- Aim of the exercise
Search the records for "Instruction" and copy each line that holds it.

═══ Data for this exercise

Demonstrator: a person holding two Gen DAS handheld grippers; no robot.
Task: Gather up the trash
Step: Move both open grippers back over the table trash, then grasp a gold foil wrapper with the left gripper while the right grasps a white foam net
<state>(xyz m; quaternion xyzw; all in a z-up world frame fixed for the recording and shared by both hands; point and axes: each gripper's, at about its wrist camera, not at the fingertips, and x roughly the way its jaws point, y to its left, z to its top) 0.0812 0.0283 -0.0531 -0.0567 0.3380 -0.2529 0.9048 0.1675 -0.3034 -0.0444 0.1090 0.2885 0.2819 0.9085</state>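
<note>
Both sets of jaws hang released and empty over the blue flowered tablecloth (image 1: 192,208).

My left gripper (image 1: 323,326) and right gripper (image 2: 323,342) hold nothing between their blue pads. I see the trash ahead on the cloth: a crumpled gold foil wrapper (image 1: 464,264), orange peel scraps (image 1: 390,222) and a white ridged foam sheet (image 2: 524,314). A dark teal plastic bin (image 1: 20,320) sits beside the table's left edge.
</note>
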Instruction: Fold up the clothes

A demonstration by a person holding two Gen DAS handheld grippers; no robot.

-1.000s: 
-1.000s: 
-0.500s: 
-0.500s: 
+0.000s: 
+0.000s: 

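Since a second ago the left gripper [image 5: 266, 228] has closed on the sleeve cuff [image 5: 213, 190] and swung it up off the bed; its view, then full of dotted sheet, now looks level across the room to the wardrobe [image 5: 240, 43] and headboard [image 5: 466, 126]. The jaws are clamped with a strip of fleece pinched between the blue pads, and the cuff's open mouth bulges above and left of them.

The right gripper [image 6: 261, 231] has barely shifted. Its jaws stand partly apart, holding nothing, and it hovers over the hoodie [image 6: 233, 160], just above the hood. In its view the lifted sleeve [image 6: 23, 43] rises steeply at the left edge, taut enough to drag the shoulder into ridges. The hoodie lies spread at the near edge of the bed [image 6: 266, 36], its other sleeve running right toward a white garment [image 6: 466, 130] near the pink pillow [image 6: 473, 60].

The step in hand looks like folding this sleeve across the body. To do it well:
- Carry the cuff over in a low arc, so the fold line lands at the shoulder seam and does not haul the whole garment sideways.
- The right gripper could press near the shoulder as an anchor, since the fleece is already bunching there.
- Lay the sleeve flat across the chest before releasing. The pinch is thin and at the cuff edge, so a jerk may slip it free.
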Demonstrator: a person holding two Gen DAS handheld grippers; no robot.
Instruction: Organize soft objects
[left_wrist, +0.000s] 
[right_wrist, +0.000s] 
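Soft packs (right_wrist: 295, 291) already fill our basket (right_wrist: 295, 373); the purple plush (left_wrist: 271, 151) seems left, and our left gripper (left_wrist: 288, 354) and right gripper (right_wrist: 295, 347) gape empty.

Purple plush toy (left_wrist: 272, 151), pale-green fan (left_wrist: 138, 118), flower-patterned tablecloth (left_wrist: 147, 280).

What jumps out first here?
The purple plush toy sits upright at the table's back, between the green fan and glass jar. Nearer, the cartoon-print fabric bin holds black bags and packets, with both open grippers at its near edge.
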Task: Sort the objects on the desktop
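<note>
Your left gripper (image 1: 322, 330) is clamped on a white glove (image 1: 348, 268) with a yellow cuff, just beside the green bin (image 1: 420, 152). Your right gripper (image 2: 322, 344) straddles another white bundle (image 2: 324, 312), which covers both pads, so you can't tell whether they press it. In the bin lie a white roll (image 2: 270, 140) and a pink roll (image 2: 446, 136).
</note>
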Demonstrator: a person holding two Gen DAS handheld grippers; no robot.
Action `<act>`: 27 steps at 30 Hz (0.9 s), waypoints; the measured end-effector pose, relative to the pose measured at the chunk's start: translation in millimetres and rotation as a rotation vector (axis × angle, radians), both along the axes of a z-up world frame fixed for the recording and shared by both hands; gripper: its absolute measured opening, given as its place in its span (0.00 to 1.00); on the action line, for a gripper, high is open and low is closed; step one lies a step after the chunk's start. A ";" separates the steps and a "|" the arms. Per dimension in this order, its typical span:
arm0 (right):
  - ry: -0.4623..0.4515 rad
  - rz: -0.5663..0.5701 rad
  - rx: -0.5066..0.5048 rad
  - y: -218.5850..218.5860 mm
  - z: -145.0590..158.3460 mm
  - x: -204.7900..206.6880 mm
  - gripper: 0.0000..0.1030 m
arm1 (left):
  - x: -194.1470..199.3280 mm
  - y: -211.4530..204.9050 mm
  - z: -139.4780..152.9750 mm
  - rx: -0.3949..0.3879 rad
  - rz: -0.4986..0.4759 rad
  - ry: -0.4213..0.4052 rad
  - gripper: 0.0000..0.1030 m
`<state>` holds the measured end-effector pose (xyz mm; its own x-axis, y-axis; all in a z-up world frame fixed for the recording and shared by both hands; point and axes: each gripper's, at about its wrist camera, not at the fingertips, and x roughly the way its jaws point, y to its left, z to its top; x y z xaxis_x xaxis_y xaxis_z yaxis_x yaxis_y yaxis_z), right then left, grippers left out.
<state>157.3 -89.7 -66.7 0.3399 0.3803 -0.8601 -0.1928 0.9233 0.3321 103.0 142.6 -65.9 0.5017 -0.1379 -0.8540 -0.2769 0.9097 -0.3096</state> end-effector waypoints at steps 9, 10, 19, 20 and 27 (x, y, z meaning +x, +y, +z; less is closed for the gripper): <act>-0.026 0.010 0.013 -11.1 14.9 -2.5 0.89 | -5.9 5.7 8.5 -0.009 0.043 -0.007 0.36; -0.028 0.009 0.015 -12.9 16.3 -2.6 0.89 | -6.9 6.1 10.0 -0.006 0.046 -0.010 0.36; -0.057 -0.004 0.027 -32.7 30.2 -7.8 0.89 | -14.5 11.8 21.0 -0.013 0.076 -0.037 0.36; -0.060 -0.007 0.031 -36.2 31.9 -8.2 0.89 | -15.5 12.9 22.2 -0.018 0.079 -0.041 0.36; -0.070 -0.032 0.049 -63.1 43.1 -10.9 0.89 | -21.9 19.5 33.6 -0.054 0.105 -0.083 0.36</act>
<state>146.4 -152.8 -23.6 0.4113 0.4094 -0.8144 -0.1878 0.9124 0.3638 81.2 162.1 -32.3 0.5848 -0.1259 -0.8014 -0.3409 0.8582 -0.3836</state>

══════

- Solution below
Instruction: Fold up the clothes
Instruction: Organize soft objects

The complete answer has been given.